Formula Change Will Give Shops At Midtown Developers Early Bond Cash
By Risa Polansky
A JC Penney store planned for the southwest corner of The Shops at Midtown Miami is all that’s keeping developers from redevelopment agency funds earmarked for payments on the $73.6 million bond used to finance the project’s parking garage, a Midtown official says.
Though the massive Wynwood mixed-use project as it stands is short on square footage until the department store is built, it has far exceeded the taxable value it was expected to reach, said Bruce Cutright, director of operations for the Midtown Group — which should merit access to the redevelopment dollars now, he said.
To qualify for the money, the Midtown Community Development District — formed by the project’s developers to construct, operate and maintain the public portions of the development — is requesting the method of assessment be changed from a square footage requirement to a taxable value requirement.
Mr. Cutright is also chair of the district.
In planning the publicly subsidized development, the district, City of Miami and Miami-Dade County agreed to establish the Midtown Community Redevelopment Agency within the development’s bounds to generate funds to be used only for payment on the bond.

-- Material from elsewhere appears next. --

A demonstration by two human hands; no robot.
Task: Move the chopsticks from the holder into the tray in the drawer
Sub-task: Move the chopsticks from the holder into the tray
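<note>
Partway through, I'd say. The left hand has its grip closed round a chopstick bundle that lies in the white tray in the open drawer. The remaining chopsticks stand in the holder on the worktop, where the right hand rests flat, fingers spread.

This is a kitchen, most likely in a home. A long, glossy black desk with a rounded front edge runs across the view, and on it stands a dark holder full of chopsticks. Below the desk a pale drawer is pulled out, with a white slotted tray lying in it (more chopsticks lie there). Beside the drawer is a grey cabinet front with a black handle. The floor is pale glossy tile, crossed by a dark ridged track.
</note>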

Redevelopment agencies are funded through property valuation increases. The local government receives tax revenue from the district up to a specified level. As valuations increase, any tax money generated beyond the set level goes to the redevelopment agency — and in this case, it is to go from the agency to Midtown once the development reaches certain benchmarks.
The agreement between the governmental bodies stipulates that the Community Development District can be paid the redevelopment funds only after certificates of occupancy are issued for at least 90% of the components for each phase of the development.

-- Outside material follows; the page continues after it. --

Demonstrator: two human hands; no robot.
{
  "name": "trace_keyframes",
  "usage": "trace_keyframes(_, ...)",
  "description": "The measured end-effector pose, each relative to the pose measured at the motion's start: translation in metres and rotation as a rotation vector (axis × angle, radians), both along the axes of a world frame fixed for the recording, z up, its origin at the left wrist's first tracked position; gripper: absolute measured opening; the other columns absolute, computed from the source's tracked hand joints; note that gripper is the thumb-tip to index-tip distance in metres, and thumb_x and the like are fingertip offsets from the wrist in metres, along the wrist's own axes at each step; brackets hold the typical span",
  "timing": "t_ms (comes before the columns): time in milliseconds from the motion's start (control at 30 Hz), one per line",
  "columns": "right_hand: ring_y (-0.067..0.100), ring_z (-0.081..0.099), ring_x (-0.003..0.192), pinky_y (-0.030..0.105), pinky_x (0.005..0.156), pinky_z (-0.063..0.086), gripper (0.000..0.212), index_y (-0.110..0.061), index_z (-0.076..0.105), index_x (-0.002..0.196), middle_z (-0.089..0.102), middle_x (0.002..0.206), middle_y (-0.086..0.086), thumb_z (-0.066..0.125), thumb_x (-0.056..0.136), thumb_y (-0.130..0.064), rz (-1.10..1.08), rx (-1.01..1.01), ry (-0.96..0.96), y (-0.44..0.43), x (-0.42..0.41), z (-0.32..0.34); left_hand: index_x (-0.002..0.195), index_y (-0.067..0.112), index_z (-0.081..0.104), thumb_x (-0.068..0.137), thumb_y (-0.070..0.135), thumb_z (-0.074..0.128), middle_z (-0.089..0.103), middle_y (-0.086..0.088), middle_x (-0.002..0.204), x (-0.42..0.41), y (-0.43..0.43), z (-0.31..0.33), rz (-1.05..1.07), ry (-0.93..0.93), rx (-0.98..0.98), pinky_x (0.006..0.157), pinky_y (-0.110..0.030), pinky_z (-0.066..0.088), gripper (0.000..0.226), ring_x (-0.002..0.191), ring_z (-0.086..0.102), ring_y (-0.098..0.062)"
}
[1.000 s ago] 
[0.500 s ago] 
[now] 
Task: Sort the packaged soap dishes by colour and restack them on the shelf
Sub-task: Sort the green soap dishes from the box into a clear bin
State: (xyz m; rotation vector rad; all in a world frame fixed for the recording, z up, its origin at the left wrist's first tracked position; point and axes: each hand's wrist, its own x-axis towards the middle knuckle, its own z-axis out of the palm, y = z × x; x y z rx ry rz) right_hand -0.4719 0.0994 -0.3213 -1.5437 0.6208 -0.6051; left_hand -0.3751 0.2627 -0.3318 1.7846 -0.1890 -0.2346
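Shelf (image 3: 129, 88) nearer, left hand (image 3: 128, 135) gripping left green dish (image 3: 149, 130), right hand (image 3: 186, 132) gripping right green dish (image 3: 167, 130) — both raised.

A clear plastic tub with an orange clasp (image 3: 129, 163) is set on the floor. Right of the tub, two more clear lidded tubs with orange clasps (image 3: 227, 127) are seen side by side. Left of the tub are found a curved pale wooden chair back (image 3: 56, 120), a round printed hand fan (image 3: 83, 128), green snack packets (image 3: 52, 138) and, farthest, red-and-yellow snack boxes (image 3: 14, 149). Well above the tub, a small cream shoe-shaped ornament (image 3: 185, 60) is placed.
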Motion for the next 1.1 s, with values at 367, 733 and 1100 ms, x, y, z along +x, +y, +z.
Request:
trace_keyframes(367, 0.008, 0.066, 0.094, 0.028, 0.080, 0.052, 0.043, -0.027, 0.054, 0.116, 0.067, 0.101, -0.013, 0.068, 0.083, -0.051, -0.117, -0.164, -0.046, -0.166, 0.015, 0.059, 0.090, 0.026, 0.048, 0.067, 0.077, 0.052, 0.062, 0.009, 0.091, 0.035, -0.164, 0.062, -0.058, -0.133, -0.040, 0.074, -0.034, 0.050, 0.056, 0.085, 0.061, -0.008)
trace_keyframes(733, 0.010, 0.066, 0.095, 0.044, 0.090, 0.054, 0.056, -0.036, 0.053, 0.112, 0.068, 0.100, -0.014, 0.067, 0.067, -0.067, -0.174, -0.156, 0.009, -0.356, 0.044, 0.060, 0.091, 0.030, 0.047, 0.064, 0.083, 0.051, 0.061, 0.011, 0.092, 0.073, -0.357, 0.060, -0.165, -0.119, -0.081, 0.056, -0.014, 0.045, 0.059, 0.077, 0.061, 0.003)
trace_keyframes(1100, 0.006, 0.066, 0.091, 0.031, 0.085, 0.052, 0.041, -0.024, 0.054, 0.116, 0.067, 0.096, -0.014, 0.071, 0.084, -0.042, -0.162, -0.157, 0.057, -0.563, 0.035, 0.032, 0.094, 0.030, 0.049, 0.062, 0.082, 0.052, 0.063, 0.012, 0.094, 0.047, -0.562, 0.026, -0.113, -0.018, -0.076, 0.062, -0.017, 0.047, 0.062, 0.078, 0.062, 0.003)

This translates, Mr. Cutright said, to about 540,000 required square feet of retail and 378,000 square feet of required residential for the first phase.
Developers have delivered to date 425,000 square feet of residential space, he said, and more than 430,000 square feet of retail, with the about 167,000-square-foot
Penney’s, set for completion in March 2009, as the missing link.

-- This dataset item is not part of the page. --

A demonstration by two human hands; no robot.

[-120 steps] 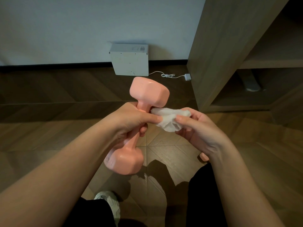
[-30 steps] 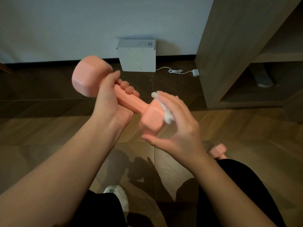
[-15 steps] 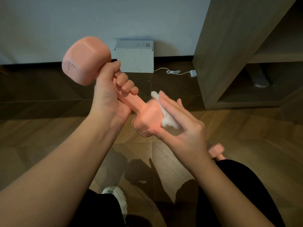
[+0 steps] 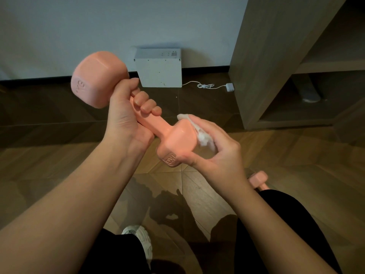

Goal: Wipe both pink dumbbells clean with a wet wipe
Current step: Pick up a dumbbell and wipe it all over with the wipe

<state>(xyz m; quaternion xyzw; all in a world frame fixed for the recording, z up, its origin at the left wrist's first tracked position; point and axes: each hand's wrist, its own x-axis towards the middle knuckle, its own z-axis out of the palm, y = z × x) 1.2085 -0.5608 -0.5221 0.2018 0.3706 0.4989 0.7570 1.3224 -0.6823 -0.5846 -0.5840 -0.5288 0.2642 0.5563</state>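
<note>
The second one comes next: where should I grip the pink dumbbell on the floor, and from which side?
Grip the narrow handle from above: the pink dumbbell on the floor lies flat beside the right leg, and its blocky head looks too wide. Most of the handle is hidden.

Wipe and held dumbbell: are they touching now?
Touching. The head view shows the right hand pressing the wipe against the near head of the held dumbbell, with no gap.
</note>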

The holdup, Mr. Cutright said, is a result of the city’s aversion to building a Wal-Mart there in 2005, which would have kept the project on track.
So "based on square footage, the economic incentive payments have been withheld," he said. But the "underlying goal of all of this was the creation of taxable value."
In planning the project, analysts expected residential units to sell for $225 a square foot. They sold for an average $320 a square foot, Mr. Cutright said.
The retail space expected to lease at $25 a square foot went for about $10 more.
"They’ve exceeded the taxable value," said Miami Chief Financial Officer Larry Spring.
Reworking the policy for allowing access to the redevelopment funds — which would require approval from the city, county and redevelopment agency — is simply a way "to promulgate a better methodology for assessing their benchmarks so that they can receive the contribution they’re supposed to get toward the debt service on the garage," Mr. Spring said.
But the contribution won’t be much.
Jim Villacorta, executive director of the city’s redevelopment agencies, said the Midtown Community Redevelopment Agency in 2006 garnered $133,000 and in 2007 about $242,000. Projected for 2008: about $735,000.
Required debt service on the bond for this year is about $4.54 million. For next year, about $4.78 million.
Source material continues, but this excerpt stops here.